Data shown:
Segment Open
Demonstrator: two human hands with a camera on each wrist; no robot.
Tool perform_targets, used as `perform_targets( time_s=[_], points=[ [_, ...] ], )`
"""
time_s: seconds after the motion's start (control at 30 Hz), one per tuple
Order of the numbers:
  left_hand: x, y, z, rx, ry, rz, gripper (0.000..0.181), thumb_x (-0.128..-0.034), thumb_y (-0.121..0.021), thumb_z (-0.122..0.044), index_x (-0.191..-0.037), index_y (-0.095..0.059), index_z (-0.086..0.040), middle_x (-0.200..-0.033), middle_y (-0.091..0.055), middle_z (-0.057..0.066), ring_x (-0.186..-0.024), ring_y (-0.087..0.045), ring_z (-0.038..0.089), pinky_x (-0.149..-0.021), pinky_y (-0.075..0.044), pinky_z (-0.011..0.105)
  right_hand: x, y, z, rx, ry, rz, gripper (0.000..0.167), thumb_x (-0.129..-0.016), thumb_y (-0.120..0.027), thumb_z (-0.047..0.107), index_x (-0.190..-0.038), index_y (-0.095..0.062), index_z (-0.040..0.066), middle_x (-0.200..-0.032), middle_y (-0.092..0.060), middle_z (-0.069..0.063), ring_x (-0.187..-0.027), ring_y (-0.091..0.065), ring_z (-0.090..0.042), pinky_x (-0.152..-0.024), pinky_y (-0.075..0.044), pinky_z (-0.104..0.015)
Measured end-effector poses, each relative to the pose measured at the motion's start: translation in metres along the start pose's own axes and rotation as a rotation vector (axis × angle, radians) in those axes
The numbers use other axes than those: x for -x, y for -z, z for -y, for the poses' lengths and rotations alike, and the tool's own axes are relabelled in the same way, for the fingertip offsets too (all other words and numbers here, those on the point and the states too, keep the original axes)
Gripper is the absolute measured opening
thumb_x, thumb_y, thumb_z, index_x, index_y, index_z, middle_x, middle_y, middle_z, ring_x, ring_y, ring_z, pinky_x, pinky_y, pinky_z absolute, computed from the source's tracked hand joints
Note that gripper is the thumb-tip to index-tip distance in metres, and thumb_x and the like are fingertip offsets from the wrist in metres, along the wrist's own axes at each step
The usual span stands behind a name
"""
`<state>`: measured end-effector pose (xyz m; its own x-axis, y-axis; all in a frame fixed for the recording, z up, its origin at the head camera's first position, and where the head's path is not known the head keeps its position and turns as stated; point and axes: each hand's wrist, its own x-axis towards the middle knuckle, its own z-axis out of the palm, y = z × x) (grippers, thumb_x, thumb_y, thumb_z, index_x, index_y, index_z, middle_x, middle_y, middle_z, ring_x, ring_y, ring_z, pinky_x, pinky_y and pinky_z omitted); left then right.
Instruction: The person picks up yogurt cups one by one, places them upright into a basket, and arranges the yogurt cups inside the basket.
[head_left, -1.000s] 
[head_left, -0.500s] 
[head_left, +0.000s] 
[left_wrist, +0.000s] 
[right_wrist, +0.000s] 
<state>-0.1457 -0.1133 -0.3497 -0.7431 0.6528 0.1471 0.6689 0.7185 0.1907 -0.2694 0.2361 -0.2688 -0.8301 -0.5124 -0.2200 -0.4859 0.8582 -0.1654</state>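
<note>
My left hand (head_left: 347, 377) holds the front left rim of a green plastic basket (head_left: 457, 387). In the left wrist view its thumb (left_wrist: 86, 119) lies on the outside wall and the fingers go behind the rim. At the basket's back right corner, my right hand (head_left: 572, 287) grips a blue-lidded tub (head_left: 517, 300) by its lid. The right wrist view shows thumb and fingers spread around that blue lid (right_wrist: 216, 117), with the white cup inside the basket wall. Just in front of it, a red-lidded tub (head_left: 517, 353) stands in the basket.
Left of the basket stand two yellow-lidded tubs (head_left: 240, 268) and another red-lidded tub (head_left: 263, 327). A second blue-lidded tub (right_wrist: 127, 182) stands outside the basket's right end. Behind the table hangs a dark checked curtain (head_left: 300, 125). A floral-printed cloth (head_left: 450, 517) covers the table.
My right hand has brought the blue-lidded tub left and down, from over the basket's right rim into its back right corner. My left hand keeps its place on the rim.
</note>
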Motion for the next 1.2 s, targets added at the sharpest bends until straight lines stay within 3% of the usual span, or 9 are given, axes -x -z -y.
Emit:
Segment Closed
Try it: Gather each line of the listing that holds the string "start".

Result of the exercise:
time_s: seconds after the motion's start (control at 30 Hz), one per tuple
Measured end-effector poses, each relative to the pose measured at the motion's start: translation in metres along the start pose's own axes and rotation as a rotation vector (axis × angle, radians) in those axes

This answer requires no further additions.